Figure 4.

αKL1 binds to α2-3-sialyllactose and allows the open conformation of the β6α6 loop to relocate to one closer to the X-ray structure during the MD simulation. A) Three β6α6 loop configurations in αKL1: the X-ray configuration (blue), the revised conformation (magenta), and the previous homology model conformation (red). B) RMSD plot against the initial starting model for the αKL1 non-β6α6 loop backbone atoms (green) and the β6α6 loop backbone atoms (blue) during the simulations. Superimposed (red) is the RMSD of the β6α6 loop backbone atoms against the X-ray structure. C) During the simulations, the β6α6 loop changes conformation from the starting homology model open conformation used for docking (magenta) to the final conformation (yellow) that is closer to the X-ray conformation (blue).

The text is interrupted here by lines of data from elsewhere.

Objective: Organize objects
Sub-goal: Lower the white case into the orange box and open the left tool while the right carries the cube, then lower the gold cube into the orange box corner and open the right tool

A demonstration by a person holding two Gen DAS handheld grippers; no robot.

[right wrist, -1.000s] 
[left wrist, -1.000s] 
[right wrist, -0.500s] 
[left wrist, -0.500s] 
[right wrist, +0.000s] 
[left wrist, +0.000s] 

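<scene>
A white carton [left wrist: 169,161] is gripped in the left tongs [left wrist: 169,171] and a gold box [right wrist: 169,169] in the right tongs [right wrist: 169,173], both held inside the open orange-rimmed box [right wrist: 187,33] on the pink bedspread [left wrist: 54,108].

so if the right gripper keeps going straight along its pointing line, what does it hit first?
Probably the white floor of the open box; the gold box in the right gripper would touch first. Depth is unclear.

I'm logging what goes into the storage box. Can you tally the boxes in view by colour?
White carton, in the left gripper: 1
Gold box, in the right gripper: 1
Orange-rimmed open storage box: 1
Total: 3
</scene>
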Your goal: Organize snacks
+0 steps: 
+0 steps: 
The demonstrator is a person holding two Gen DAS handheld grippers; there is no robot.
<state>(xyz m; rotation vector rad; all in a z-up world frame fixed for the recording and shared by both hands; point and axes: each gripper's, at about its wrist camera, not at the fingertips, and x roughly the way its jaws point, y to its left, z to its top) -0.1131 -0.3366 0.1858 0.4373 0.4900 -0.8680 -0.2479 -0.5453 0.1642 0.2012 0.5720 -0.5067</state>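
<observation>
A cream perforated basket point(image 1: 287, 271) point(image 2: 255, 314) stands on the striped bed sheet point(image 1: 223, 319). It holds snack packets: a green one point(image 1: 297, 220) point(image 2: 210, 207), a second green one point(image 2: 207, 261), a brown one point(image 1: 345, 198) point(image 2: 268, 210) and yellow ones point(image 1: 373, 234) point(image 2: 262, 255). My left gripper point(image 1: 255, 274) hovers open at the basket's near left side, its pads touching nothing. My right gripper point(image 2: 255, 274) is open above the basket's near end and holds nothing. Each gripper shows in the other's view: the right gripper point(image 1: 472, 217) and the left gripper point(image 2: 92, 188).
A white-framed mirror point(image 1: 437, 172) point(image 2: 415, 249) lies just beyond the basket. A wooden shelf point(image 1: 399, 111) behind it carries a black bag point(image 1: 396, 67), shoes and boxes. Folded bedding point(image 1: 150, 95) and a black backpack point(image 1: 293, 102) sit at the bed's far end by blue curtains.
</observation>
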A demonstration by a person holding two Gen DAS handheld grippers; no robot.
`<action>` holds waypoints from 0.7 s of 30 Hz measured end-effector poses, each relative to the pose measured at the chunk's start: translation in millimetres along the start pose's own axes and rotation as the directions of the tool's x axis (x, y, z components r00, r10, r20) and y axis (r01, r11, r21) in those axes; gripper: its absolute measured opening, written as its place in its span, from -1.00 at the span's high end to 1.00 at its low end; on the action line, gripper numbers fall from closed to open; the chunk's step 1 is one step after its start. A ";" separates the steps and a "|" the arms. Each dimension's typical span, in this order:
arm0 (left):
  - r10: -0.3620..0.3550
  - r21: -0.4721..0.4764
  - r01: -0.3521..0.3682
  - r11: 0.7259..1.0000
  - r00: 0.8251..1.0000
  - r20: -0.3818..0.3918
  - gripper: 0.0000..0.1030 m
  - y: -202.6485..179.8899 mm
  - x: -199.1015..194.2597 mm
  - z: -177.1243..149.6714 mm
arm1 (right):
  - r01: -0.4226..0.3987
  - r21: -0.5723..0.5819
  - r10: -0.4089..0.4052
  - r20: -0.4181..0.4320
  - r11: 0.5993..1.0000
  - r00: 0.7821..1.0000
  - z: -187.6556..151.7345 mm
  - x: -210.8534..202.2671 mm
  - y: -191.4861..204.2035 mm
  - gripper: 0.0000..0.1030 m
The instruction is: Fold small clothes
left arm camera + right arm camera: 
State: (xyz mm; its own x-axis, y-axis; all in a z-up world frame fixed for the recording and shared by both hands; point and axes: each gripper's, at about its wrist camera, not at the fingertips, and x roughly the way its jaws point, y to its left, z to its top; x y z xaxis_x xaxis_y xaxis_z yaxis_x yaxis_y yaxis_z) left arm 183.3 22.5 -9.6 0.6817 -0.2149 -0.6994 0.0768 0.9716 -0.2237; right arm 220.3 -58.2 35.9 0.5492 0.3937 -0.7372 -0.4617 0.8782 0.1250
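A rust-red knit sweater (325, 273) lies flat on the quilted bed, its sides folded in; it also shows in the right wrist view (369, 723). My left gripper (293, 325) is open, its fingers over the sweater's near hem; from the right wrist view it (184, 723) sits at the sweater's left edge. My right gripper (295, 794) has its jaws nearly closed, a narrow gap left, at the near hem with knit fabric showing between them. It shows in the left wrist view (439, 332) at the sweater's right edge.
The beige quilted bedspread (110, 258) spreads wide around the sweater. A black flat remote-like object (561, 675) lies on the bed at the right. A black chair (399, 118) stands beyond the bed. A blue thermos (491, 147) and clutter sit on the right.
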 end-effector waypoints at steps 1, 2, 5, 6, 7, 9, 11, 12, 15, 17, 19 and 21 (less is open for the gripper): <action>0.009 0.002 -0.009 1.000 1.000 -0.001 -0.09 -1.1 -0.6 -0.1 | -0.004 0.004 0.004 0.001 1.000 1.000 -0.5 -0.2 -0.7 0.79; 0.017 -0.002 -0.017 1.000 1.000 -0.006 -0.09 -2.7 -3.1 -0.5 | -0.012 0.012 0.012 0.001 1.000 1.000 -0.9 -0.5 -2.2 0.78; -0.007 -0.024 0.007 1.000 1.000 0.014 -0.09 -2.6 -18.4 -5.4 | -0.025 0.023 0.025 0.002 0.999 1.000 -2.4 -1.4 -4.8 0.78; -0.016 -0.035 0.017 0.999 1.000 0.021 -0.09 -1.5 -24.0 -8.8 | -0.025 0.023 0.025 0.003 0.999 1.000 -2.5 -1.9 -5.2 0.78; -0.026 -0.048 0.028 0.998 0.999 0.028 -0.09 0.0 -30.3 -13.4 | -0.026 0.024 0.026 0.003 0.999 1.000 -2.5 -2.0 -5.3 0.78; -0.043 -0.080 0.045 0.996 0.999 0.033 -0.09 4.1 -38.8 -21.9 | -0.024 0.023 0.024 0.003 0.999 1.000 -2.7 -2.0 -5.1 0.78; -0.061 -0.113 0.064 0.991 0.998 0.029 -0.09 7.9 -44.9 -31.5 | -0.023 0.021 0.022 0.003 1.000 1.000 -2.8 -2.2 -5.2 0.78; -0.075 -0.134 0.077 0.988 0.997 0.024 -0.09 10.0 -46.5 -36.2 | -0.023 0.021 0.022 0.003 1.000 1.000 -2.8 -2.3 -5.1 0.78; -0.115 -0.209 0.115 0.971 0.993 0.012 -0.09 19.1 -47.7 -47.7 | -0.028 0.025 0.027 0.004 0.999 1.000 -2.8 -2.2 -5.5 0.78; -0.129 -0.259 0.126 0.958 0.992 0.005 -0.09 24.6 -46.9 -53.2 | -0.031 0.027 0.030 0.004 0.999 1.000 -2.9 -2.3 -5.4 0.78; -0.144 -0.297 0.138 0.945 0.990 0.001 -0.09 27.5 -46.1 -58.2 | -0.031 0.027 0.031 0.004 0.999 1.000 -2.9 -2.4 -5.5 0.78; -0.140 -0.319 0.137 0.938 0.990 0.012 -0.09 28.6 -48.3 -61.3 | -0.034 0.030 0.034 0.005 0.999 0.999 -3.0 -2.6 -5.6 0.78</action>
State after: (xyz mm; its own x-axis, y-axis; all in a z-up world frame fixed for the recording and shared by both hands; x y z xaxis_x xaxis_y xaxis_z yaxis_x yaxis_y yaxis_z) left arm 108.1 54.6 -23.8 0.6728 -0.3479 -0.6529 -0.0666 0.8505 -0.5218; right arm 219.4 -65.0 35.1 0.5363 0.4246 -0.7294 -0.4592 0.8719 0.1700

D) A snapshot from the simulations of αKL1 (light green) and α2-3-sialyllactose (cyan with O atoms in red) showing their potential hydrogen bonds. The sialic acid carboxylate group moves closer to the Asn239 and Ser299 sidechains to accept a hydrogen atom from each. The sialic acid hydroxyl group serves as a hydrogen bond donor to Glu414 and a hydrogen bond receptor from Arg474. Arg468 participates in multiple hydrogen bonds with the glucose and the sialic acid, whereas His467 forms a hydrogen bond with galactose O⁶.